What you need to do:
Select all lines in the records that include "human".

Provided records:
*** Begin section ***
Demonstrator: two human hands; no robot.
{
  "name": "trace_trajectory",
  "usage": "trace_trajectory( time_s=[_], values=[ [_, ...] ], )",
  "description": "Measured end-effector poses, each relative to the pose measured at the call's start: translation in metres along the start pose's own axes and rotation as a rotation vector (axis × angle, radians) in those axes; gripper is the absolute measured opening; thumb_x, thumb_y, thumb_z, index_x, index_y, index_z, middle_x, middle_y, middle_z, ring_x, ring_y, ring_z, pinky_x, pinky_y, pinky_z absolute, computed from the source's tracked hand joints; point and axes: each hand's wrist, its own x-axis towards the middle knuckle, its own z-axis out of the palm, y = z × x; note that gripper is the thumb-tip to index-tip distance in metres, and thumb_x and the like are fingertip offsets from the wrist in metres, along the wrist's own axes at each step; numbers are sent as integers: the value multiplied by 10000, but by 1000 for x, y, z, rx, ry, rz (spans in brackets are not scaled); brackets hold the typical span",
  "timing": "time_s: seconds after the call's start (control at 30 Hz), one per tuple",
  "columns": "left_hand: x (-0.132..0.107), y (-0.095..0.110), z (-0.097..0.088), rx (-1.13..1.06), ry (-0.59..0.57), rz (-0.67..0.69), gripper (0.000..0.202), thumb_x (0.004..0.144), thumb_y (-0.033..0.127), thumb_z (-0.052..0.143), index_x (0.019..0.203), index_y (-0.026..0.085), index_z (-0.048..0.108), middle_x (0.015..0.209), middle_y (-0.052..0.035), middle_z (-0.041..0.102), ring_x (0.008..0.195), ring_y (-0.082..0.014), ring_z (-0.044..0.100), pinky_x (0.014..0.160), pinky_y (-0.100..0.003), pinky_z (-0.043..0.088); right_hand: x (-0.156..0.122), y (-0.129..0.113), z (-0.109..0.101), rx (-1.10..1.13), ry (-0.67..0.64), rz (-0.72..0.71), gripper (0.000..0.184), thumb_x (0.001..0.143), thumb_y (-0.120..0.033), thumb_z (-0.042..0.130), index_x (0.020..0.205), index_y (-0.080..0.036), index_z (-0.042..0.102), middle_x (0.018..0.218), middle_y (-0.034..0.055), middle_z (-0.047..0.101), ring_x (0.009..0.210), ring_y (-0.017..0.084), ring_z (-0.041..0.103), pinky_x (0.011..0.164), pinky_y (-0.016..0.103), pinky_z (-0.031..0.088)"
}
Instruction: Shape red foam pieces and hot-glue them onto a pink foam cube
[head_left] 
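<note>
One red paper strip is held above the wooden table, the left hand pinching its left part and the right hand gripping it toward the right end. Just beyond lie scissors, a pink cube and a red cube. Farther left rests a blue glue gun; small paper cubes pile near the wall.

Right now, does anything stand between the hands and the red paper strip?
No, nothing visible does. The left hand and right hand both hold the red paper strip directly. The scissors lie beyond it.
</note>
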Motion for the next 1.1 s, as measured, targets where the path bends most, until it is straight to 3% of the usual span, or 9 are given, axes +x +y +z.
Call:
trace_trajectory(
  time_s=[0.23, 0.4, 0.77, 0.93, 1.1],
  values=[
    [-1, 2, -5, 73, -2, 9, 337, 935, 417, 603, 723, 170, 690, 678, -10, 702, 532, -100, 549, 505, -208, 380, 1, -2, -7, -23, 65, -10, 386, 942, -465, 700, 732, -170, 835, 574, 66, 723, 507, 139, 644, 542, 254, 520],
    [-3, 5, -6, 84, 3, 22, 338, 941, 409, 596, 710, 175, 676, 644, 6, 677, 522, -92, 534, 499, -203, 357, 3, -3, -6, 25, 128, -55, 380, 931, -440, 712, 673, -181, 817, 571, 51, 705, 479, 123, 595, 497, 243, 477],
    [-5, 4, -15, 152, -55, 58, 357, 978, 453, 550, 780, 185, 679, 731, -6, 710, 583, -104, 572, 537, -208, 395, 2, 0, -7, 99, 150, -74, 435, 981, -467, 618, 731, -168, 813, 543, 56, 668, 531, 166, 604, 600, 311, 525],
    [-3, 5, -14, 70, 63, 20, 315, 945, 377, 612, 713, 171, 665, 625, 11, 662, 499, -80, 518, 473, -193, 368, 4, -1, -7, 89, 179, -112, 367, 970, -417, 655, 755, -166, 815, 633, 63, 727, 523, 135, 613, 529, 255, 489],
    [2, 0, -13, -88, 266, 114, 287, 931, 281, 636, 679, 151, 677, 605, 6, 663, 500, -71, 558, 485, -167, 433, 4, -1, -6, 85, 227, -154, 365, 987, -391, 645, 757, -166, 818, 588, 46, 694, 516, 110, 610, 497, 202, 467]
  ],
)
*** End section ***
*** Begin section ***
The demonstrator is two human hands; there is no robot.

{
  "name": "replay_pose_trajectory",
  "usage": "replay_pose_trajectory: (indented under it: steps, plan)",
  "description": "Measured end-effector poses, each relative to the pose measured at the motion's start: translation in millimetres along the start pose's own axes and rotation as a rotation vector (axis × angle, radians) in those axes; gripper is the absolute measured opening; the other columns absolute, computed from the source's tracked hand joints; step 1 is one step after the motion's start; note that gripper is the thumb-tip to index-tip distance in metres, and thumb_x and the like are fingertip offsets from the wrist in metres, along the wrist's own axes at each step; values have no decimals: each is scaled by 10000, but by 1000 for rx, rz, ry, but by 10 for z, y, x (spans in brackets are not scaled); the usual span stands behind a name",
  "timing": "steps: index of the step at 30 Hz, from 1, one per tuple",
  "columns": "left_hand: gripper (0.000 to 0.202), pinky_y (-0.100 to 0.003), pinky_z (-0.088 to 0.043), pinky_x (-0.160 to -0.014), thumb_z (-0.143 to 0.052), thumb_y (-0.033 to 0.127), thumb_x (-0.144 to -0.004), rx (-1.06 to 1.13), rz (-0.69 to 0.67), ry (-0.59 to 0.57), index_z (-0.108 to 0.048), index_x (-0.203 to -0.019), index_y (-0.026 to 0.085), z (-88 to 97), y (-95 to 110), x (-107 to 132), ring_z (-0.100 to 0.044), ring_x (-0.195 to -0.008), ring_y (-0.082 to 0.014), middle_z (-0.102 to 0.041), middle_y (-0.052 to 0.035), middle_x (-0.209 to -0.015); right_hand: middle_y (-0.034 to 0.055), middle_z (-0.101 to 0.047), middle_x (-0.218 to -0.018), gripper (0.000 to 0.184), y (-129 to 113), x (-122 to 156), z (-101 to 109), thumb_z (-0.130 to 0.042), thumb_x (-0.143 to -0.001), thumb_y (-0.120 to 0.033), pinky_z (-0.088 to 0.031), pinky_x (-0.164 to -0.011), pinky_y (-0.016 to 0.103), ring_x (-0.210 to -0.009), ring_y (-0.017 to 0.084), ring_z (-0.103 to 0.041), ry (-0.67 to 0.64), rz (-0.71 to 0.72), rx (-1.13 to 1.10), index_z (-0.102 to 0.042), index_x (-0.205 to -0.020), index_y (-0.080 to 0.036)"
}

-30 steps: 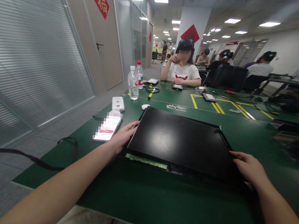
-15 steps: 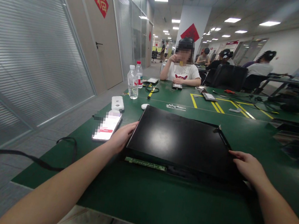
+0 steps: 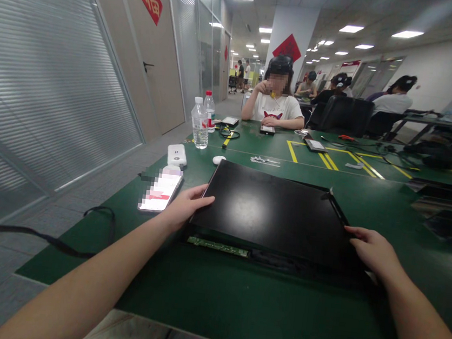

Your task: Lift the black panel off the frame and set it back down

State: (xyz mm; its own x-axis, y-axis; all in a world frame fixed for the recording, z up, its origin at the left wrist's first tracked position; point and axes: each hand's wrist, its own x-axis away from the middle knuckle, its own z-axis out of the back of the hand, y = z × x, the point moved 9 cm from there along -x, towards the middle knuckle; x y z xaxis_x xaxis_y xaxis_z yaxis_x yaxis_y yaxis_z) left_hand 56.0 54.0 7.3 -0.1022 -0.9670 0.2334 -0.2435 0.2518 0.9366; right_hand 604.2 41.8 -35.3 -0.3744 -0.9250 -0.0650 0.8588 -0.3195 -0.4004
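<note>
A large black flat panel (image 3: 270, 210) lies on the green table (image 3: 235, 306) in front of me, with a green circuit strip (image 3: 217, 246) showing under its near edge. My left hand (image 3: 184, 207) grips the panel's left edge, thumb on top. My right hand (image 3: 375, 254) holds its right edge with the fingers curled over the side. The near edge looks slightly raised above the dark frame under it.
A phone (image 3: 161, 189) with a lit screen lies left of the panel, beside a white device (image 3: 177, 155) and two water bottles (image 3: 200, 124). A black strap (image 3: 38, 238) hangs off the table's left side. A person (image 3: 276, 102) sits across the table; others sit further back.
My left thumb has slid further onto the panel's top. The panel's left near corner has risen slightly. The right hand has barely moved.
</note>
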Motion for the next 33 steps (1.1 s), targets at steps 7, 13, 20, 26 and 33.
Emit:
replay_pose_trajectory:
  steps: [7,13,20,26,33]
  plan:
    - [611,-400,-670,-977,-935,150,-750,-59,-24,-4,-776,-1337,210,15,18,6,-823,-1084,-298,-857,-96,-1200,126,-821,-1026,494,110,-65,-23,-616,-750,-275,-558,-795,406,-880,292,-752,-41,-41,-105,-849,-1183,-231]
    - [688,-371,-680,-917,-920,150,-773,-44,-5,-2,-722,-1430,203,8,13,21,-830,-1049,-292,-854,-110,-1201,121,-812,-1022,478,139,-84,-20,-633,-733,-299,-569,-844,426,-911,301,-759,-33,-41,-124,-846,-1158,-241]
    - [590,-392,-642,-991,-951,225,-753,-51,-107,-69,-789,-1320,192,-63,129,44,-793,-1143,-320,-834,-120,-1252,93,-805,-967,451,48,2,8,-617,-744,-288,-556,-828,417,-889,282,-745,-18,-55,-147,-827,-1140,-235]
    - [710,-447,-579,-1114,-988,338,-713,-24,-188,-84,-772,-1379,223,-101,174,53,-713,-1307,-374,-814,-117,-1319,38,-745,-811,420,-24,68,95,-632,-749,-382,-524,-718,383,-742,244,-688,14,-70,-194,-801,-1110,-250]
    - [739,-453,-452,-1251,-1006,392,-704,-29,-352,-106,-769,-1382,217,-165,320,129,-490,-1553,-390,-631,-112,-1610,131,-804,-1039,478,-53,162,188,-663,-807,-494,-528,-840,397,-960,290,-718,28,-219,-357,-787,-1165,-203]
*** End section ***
Output of the exercise:
Demonstrator: two human hands; no robot.
The demonstrator is two human hands; there is no robot.

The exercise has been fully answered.